Apple is looking to design and scale the platforms that power its Siri, Search, and AI/ML ecosystems by building the next generation of cloud-native ML infrastructure.
Requirements
- Strong programming experience in Golang and/or Rust; expertise in building controllers, operators, or automation systems.
- Deep understanding of Kubernetes internals, controller-runtime, and Crossplane composition frameworks.
- Experience with ArgoCD, Helm, and Infrastructure-as-Code (Terraform, Pulumi, or Crossplane).
- Hands-on experience with GitOps, declarative configuration, and reconciliation-driven workflows.
- Proven ability to design and operate infrastructure for ML training and inference, including performance tuning and GPU optimization.
- Deep expertise in Kubernetes API machinery, custom resources (CRDs), and control plane development.
- Experience with Model Context Protocol (MCP)-based systems or contextual orchestration servers.
Responsibilities
- Architect and develop cloud-native, agentic infrastructure platforms supporting ML training, inference, and large-scale distributed systems.
- Lead and mentor engineers building Crossplane-based control planes, Kubernetes operators, and ArgoCD-driven GitOps automation.
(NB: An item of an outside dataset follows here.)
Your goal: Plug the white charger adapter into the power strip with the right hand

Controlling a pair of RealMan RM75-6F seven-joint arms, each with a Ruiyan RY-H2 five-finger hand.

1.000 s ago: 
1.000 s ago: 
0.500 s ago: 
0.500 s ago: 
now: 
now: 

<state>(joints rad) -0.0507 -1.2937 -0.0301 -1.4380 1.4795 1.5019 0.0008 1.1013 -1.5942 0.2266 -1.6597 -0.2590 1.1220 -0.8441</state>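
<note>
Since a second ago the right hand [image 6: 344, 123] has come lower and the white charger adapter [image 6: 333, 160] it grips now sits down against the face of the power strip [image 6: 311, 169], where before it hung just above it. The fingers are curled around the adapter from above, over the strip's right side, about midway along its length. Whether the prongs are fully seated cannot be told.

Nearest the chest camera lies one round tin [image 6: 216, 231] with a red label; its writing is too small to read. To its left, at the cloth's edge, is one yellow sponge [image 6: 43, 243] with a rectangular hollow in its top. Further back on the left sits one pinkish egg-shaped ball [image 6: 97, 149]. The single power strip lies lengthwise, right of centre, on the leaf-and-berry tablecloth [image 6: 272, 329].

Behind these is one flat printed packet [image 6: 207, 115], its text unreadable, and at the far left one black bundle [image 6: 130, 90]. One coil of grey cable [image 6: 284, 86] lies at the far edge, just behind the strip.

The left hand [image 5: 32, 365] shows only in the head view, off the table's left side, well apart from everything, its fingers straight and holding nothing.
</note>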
- Design, build, and optimize Model Context Protocol (MCP) servers that manage and contextualize infrastructure and application state across environments.
- Contribute to and upstream improvements in open-source CNCF projects, representing Apple in the cloud-native community.
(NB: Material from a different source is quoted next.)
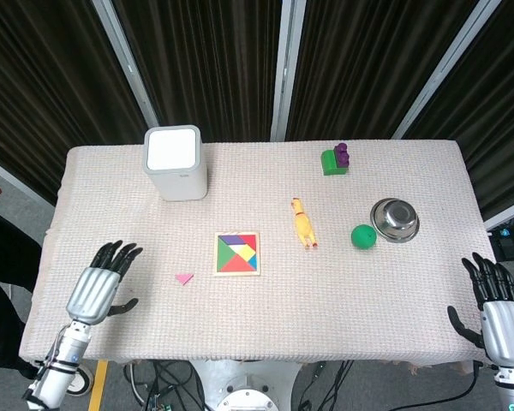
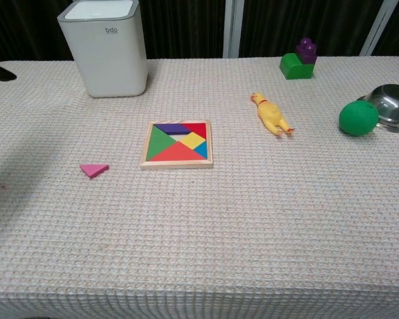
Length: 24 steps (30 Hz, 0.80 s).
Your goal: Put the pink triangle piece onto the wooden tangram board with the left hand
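A small pink triangle piece (image 1: 184,278) (image 2: 94,170) lies flat on the cloth, left of the wooden tangram board (image 1: 237,254) (image 2: 177,144), which holds several coloured pieces. My left hand (image 1: 99,289) hovers over the table's left side, open with fingers spread, a short way left of the triangle. Only a dark fingertip (image 2: 1,74) of it shows at the left edge of the chest view. My right hand (image 1: 497,313) stays open off the table's right front corner, holding nothing.
A white bin (image 1: 176,162) stands at the back left. A yellow rubber chicken (image 1: 303,223), a green ball (image 1: 363,236) and a steel bowl (image 1: 395,219) lie to the right, with a green and purple block (image 1: 335,159) at the back.
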Each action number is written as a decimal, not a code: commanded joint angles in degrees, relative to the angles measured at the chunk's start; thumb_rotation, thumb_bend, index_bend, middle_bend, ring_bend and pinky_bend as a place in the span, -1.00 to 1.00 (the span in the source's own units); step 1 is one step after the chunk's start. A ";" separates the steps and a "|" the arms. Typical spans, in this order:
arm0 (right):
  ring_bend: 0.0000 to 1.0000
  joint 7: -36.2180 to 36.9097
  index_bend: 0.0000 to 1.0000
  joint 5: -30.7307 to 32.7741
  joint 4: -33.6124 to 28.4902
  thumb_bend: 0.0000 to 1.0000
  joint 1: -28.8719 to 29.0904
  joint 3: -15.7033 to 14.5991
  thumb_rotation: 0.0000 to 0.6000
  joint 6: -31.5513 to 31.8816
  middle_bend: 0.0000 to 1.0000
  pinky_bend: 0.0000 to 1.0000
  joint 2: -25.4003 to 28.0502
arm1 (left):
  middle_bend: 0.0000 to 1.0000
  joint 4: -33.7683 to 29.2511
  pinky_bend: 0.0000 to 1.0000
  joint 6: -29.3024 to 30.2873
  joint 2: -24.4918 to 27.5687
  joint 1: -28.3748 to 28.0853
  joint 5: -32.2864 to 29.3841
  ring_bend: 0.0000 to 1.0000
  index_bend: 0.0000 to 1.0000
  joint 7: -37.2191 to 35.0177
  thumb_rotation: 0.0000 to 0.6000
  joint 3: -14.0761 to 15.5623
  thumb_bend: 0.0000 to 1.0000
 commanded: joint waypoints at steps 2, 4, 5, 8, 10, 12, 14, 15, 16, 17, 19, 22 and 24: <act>-1.00 -0.08 -1.00 -0.06 -0.51 -0.48 0.04 0.22 1.00 0.24 -1.00 -1.00 0.40 | -0.80 1.95 -0.83 -4.40 -2.67 -3.37 -3.15 -1.00 -0.76 -0.01 1.00 -1.34 -0.71; -1.00 -0.29 -1.00 -0.18 -0.81 -0.48 0.11 0.17 1.00 0.13 -1.00 -1.00 0.55 | -0.80 2.83 -0.83 -5.60 -3.75 -4.33 -4.00 -1.00 -0.76 0.13 1.00 -1.57 -0.71; -1.00 -0.43 -1.00 -0.22 -1.00 -0.48 0.16 0.13 1.00 0.03 -1.00 -1.00 0.62 | -0.80 3.39 -0.83 -6.32 -4.49 -4.91 -4.57 -1.00 -0.75 0.08 1.00 -1.70 -0.71; -1.00 -0.75 -1.00 -0.27 -1.35 -0.48 0.28 0.08 1.00 -0.20 -1.00 -1.00 0.64 | -0.80 4.93 -0.83 -7.90 -6.10 -6.22 -5.86 -1.00 -0.73 -0.21 1.00 -1.97 -0.71; -1.00 -0.91 -1.00 -0.22 -1.47 -0.48 0.36 0.04 1.00 -0.42 -1.00 -1.00 0.62 | -0.80 5.76 -0.83 -8.62 -6.90 -6.93 -6.57 -1.00 -0.72 -0.48 1.00 -2.21 -0.71; -1.00 -1.12 -1.00 -0.16 -1.50 -0.48 0.40 0.00 1.00 -0.59 -1.00 -1.00 0.55 | -0.80 6.36 -0.83 -9.25 -7.58 -7.66 -7.30 -1.00 -0.69 -1.00 1.00 -2.56 -0.71; -1.00 -1.22 -1.00 -0.04 -1.49 -0.48 0.44 0.01 1.00 -0.68 -1.00 -1.00 0.50 | -0.80 6.51 -0.83 -10.11 -7.83 -8.41 -7.89 -1.00 -0.66 -1.85 1.00 -2.77 -0.71; -1.00 -1.22 -1.00 0.02 -1.47 -0.48 0.44 0.02 1.00 -0.72 -1.00 -1.00 0.48 | -0.80 6.25 -0.83 -10.70 -7.79 -8.73 -8.28 -1.00 -0.65 -2.67 1.00 -2.87 -0.71; -1.00 -1.21 -1.00 0.12 -1.42 -0.48 0.44 0.03 1.00 -0.77 -1.00 -1.00 0.45 | -0.80 5.93 -0.83 -11.23 -7.75 -9.00 -8.71 -1.00 -0.64 -3.67 1.00 -3.01 -0.71; -1.00 -1.18 -1.00 0.26 -1.35 -0.48 0.45 0.03 1.00 -0.88 -1.00 -1.00 0.41 | -0.80 5.72 -0.83 -11.79 -7.85 -9.39 -9.19 -1.00 -0.62 -4.86 1.00 -3.26 -0.71; -1.00 -1.13 -1.00 0.42 -1.21 -0.48 0.49 0.04 1.00 -1.04 -1.00 -1.00 0.33 | -0.80 6.13 -0.83 -12.37 -8.26 -10.04 -9.81 -1.00 -0.58 -5.47 1.00 -3.58 -0.70; -1.00 -1.04 -1.00 0.55 -1.08 -0.48 0.55 0.00 1.00 -1.25 -1.00 -1.00 0.28 | -0.80 6.88 -0.83 -13.31 -9.39 -11.09 -11.38 -1.00 -0.55 -4.78 1.00 -3.86 -0.70; -1.00 -0.96 -1.00 0.64 -0.99 -0.48 0.59 -0.01 1.00 -1.39 -1.00 -1.00 0.27 | -0.80 7.26 -0.83 -13.99 -10.24 -11.72 -13.06 -1.00 -0.54 -3.99 1.00 -4.03 -0.70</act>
- Implement observability, governance, and automation frameworks to ensure performance, reliability, and compliance.
- Collaborate with AI/ML and infrastructure teams to integrate agentic orchestration workflows for self-service provisioning, ML pipeline management, and dynamic scaling.
- Drive best practices for GitOps, IaC, and Kubernetes cluster lifecycle automation at global scale.
Other
- Experience leading technical teams, driving architecture decisions, and mentoring engineers.
- Excellent communication, technical writing, and cross-functional leadership skills.
- BS/MS in Computer Science or related field (or equivalent practical experience).
- 9+ years in cloud infrastructure, SRE, or distributed systems roles.
- Active contributor to CNCF open-source projects (e.g., Kubernetes, Crossplane, ArgoCD, Envoy, Prometheus).